If a line in the listing below holds the word "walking", it counts toward the total; report that total alone.

··········

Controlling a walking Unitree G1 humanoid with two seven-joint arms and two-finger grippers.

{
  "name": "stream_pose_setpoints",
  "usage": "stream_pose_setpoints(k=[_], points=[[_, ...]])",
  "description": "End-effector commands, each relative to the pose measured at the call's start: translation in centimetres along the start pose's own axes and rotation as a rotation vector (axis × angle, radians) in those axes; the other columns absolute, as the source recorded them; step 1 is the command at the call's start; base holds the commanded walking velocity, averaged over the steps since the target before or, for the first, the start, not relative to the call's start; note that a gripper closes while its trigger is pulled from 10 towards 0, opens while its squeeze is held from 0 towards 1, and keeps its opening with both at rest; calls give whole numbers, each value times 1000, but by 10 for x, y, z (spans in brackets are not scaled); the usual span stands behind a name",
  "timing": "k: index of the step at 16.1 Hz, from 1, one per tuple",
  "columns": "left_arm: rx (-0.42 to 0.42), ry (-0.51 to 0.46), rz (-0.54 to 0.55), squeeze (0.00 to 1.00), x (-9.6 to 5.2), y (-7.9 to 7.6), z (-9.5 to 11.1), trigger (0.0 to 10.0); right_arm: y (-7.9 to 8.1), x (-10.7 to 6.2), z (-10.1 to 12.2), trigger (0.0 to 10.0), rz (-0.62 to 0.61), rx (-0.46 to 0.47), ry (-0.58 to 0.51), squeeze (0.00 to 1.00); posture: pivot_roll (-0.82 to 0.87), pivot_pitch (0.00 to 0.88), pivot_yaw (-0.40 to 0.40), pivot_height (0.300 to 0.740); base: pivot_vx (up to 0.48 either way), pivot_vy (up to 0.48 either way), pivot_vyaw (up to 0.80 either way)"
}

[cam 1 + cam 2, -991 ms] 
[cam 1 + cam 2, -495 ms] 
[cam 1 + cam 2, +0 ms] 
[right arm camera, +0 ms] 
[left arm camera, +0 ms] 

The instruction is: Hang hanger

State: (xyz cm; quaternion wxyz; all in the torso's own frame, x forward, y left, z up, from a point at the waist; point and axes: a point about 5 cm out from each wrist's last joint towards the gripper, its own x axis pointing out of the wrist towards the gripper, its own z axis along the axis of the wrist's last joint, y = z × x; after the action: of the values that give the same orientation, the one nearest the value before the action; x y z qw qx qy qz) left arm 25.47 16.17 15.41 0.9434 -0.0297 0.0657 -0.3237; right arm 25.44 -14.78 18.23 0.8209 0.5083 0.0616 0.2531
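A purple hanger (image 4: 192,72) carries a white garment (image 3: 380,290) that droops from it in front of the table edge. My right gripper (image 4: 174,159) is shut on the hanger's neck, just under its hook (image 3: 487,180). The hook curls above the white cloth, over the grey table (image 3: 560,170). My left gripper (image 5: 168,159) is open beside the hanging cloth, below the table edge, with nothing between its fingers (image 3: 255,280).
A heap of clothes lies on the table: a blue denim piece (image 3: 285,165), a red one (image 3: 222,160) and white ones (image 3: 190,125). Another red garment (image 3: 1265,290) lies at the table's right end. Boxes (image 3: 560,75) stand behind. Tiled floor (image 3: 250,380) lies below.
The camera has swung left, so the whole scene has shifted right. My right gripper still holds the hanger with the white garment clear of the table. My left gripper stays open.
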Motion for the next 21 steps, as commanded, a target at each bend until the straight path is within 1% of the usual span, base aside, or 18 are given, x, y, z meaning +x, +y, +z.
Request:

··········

Output: 2